The past few weeks have not been easy for Nico Jacobs, founder of Rhino 911, a nonprofit that provides emergency helicopter transport for rhinoceroses in need of rescue in South Africa. That’s because times are much worse for the rhinos.

Since South Africa announced a national lockdown on March 23 to limit the spread of the new coronavirus, Mr. Jacobs has had to respond to a rhino poaching incident nearly every day. On March 25, he rescued a 2-month-old white rhino calf whose mother had been killed by poachers. The next day he was called to rescue two black rhinos whose horns had been hacked off by poachers. When he finally tracked them down it was too late — both were dead.

“Just as soon as the lockdown hit South Africa, we started having an incursion almost every single day,” Mr.

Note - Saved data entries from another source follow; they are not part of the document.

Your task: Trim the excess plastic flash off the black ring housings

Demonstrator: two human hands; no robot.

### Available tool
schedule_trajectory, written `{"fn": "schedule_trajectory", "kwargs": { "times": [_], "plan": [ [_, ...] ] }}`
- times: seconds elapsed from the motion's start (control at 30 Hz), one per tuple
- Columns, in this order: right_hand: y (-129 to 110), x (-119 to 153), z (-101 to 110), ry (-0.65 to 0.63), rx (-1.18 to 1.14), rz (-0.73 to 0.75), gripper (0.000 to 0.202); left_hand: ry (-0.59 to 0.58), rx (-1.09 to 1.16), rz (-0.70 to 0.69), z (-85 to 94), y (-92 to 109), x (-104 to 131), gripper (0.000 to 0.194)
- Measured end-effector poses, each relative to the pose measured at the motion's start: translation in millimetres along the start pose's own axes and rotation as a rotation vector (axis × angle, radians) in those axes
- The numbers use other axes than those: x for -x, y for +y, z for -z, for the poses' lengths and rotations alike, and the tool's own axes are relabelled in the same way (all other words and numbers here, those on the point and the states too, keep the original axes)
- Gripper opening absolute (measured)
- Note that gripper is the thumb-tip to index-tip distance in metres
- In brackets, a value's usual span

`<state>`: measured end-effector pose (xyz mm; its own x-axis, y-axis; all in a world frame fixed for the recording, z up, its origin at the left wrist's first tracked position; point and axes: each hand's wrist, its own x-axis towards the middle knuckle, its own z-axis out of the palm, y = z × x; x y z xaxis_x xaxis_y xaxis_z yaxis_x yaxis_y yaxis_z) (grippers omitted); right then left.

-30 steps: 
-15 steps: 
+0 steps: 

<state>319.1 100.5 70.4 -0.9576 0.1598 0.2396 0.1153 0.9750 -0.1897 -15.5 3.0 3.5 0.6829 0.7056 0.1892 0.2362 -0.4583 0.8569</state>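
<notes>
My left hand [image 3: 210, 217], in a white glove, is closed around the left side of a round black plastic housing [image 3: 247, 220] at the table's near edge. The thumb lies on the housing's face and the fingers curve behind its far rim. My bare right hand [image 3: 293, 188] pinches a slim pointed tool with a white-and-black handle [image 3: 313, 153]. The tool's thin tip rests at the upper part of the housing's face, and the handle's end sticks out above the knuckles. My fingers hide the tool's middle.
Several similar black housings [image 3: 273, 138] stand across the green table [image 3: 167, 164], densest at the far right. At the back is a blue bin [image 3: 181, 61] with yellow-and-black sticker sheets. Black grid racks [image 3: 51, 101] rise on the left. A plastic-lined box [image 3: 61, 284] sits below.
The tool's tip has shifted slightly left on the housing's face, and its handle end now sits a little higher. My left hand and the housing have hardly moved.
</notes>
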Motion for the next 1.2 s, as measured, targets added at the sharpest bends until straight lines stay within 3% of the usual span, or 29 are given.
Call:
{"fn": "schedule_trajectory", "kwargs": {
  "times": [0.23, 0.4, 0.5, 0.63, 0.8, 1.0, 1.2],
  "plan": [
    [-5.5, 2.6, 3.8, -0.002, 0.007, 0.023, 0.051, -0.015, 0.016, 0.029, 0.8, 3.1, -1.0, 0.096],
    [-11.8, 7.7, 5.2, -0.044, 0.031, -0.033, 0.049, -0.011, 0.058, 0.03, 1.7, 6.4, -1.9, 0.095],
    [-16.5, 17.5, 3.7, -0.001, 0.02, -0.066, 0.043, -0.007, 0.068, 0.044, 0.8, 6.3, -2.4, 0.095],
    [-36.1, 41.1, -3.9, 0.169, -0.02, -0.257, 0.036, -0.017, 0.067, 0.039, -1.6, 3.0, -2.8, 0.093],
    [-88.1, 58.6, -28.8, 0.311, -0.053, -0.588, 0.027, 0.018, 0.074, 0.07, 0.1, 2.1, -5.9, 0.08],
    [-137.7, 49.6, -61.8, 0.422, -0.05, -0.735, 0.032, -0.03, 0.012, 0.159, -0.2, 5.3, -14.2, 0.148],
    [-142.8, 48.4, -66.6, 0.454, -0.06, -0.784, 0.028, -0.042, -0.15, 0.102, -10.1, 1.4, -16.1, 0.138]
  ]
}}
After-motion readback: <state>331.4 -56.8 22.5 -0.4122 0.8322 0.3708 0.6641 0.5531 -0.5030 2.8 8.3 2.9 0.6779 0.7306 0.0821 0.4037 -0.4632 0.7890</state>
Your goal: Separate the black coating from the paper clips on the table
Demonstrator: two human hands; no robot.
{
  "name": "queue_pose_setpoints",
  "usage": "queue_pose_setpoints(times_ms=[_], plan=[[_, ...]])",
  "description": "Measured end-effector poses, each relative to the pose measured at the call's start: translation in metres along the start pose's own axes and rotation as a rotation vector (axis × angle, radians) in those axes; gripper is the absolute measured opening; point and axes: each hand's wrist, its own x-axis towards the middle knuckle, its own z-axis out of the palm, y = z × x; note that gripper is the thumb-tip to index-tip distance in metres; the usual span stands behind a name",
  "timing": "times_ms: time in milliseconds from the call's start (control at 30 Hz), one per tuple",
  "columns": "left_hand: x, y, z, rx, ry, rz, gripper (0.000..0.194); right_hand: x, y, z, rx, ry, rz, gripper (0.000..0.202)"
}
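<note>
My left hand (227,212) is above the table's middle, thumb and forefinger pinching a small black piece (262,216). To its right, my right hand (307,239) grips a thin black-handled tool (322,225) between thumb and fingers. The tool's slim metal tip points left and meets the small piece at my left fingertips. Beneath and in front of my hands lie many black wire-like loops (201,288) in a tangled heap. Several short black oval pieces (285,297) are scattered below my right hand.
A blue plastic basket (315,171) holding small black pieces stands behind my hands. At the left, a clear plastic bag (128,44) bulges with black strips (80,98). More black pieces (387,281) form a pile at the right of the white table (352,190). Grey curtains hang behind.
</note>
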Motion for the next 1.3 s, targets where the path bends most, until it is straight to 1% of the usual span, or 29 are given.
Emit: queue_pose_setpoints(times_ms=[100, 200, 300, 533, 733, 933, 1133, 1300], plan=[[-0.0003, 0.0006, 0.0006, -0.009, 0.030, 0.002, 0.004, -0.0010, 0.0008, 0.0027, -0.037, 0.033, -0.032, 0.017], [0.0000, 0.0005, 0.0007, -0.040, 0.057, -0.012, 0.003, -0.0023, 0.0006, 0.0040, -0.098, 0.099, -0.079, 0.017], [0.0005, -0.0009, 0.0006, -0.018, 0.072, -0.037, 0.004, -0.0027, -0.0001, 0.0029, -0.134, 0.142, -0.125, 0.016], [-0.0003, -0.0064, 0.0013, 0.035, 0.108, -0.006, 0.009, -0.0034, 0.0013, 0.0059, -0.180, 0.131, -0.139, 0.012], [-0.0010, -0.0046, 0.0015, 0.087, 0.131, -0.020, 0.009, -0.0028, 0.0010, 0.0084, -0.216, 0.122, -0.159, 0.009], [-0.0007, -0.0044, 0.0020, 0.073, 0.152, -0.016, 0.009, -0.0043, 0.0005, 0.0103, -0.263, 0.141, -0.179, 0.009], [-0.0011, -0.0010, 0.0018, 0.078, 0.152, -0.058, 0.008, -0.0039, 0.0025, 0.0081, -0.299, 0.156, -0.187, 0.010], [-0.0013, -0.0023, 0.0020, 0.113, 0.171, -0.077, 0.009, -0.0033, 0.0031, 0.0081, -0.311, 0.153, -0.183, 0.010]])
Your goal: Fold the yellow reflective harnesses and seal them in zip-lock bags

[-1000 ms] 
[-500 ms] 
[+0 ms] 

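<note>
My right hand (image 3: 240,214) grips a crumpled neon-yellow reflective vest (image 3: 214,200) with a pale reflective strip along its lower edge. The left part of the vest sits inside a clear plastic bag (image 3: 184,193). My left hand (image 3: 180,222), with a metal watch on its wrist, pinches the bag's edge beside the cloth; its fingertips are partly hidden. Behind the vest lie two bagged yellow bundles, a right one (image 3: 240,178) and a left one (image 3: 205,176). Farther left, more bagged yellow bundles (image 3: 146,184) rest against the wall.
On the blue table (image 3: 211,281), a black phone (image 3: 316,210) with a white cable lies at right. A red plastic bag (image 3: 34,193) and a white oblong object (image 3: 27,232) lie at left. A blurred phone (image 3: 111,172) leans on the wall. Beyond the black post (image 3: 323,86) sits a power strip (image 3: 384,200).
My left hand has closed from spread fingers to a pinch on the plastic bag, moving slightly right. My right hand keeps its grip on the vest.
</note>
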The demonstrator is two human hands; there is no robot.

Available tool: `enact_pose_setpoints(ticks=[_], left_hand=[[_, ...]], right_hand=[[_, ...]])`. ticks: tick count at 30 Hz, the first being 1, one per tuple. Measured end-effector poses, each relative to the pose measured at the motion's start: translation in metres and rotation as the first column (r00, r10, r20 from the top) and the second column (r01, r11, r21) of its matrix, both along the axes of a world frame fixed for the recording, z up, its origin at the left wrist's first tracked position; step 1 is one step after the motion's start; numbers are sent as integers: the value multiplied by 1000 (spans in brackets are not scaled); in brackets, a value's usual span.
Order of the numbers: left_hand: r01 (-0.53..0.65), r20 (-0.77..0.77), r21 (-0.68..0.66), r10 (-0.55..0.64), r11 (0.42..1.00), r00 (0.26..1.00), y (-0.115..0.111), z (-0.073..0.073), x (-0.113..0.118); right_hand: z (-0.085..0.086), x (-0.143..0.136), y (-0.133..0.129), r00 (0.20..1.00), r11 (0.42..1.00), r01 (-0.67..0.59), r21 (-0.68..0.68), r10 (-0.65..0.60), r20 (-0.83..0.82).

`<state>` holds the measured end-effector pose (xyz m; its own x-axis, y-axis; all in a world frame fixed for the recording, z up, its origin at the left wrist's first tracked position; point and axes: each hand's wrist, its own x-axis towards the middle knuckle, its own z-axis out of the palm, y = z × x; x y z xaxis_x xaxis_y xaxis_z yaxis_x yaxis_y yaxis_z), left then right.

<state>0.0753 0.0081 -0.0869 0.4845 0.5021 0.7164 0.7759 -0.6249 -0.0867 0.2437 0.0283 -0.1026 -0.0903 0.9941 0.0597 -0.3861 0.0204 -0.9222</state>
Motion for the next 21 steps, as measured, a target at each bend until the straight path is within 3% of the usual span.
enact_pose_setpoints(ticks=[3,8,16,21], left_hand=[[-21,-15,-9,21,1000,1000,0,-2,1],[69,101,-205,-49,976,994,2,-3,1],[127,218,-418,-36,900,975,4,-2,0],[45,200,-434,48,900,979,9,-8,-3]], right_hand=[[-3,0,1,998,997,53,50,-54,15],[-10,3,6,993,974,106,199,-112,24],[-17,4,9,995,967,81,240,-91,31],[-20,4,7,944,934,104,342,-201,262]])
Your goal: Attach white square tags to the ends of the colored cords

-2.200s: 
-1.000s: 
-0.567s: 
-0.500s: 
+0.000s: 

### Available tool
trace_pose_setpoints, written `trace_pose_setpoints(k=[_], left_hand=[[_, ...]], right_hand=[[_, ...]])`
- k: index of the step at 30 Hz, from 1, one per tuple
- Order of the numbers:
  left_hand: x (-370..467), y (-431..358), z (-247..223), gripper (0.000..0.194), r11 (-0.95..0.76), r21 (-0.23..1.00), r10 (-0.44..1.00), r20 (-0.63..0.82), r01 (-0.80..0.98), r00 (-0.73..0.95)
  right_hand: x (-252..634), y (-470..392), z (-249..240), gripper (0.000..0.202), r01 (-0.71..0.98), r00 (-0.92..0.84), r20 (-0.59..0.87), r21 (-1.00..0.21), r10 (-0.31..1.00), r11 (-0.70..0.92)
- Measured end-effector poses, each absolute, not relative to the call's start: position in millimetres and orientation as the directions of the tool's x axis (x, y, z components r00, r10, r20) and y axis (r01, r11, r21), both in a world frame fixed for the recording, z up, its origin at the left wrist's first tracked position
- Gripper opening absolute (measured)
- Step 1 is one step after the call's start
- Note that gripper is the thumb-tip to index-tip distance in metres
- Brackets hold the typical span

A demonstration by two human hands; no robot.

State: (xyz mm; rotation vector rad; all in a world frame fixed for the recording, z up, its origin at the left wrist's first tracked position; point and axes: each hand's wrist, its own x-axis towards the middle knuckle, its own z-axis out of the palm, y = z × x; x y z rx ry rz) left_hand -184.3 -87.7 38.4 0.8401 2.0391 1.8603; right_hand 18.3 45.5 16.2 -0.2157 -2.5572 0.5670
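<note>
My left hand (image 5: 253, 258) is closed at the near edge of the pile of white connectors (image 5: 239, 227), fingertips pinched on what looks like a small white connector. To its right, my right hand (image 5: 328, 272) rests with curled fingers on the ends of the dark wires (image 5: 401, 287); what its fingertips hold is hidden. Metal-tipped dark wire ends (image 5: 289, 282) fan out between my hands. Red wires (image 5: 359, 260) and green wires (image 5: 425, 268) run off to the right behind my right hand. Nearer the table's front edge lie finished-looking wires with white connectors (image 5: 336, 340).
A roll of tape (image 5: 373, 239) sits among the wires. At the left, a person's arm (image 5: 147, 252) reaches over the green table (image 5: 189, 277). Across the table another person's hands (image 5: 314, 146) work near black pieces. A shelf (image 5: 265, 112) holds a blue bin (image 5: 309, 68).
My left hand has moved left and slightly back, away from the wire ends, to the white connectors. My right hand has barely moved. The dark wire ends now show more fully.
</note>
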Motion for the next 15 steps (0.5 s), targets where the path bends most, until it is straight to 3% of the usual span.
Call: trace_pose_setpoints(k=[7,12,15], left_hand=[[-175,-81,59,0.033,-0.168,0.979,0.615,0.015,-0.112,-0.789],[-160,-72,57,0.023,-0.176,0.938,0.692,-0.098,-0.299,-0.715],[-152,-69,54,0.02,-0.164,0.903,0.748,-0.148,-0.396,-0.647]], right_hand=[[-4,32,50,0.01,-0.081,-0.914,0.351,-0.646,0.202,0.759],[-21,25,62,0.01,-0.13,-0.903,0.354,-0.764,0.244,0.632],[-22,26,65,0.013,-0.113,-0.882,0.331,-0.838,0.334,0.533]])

Jacobs said.

At least nine rhinos have been poached in South Africa’s North West province since the lockdown, he said, “and those are just the ones we know about.”

In neighboring Botswana, according to Rhino Conservation Botswana, a nonprofit organization, at least six rhinos have been poached since the country closed its borders to stop the spread of Covid-19. And last week, the country’s government announced that five suspected poachers had been killed by Botswana’s military in two separate incidents.

While poaching is not unusual in Africa — the last decade has seen more than 9,000 rhinos poached — conservationists said the recent incidents in Botswana and South Africa were unusual because they occurred in tourism hot spots that, until now, were considered relatively safe havens for wildlife.

National lockdowns, border closures, emergency visa restrictions, quarantines and other measures put in place to stop the spread of the coronavirus have severely constricted Africa’s $39 billion tourism industry. That business motivates and funds wildlife conservation across the continent, leading some experts to fear that threatened and endangered animals may become additional casualties of the pandemic.